Ein kleiner Zirkel mit großer Macht: Der Arbeitskreis Aktienindizes entscheidet über die Neuordnung der deutschen Börsenbarometer.

FRANKFURT/MAIN. Die Plätze im Dax sind heiß begehrt, denn nur die Mitgliedschaft im Kreis der 30 größten deutschen Werte sichert die dauerhafte Aufmerksamkeit der großen internationalen Investoren. Für Aufsteiger zahlt sich das in der Regel in Kursgewinnen aus. Fonds, die sich eng am Dax orientieren, müssen sich mit Papieren des Neu-Mitglieds eindecken. Umgekehrt drohen Absteigern deutliche Einbußen an der Börse. So gab der Kurs von Karstadt, seit der Indexsitzung Mitte Februar um rund 20 % nach. Der Kaufhauskonzern musste seinen Dax-Platz für die Deutsche Post räumen.

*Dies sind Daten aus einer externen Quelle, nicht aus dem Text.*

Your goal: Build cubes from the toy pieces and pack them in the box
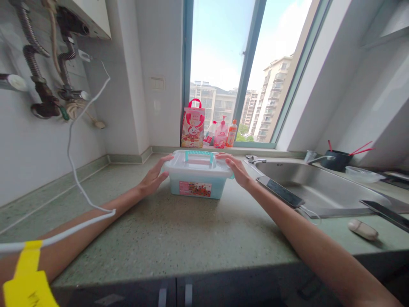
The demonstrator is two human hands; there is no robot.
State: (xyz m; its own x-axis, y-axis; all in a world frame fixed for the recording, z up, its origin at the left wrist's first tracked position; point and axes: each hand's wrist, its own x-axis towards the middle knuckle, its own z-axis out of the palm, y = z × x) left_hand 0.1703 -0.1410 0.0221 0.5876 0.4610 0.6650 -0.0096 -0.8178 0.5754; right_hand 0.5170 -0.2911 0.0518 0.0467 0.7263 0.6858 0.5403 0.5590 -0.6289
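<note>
A small pale blue plastic box (197, 184) with a translucent white lid and a teal handle stands on the speckled green counter (179, 230). My left hand (154, 177) rests against the box's left end, fingers stretched along the lid's edge. My right hand (235, 169) lies on the lid's right end, fingers flat and pointing left toward the handle. Both arms reach far forward. Neither hand is wrapped round anything.
A steel sink (316, 189) lies to the right, with a phone (281, 192) on its near rim and a white oblong object (362, 229) beside it. A pink bag (193, 128) and bottles (223, 134) stand on the windowsill. A white cable (79, 170) hangs at left.
</note>
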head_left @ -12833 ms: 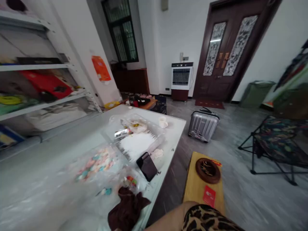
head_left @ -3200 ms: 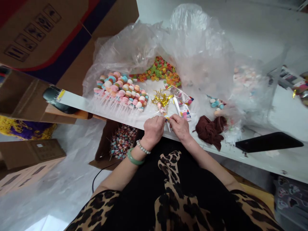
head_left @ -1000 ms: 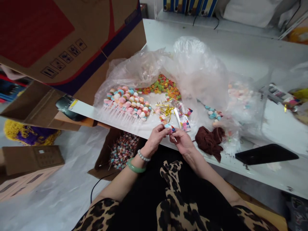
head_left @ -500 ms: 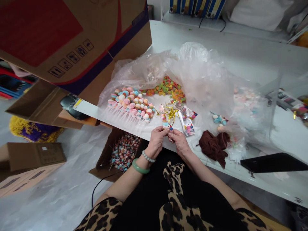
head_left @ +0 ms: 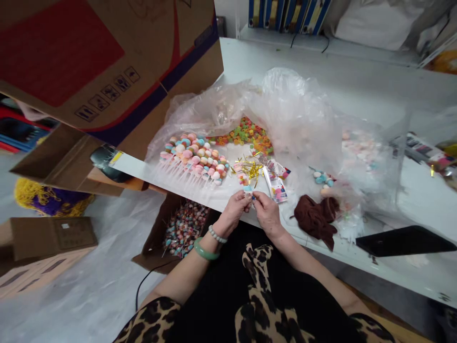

Für die Unternehmen steht also viel auf dem Spiel. Es ist ein offenes Geheimnis, dass die Konzerne, egal ob es um Auf- oder Abstieg geht, alle Kräfte mobilisieren, um Banken mit Sitz im Arbeitskreis auf ihre Seite zu ziehen. Dabei konzentrieren sich die Unternehmen auf befreundete Institute, mit denen sie durch Geschäftsbeziehungen oder gar durch Beteiligungen verbunden sind. "Hier bestehen Interessenkonflikte", warnt Carsten Hilck, Indexexperte der Fondsgesellschaft Union-Investment. "Da das Gremium aber größer ist, bleibt zu hoffen, dass sich die einzelnen Interessen am Ende ausgleichen."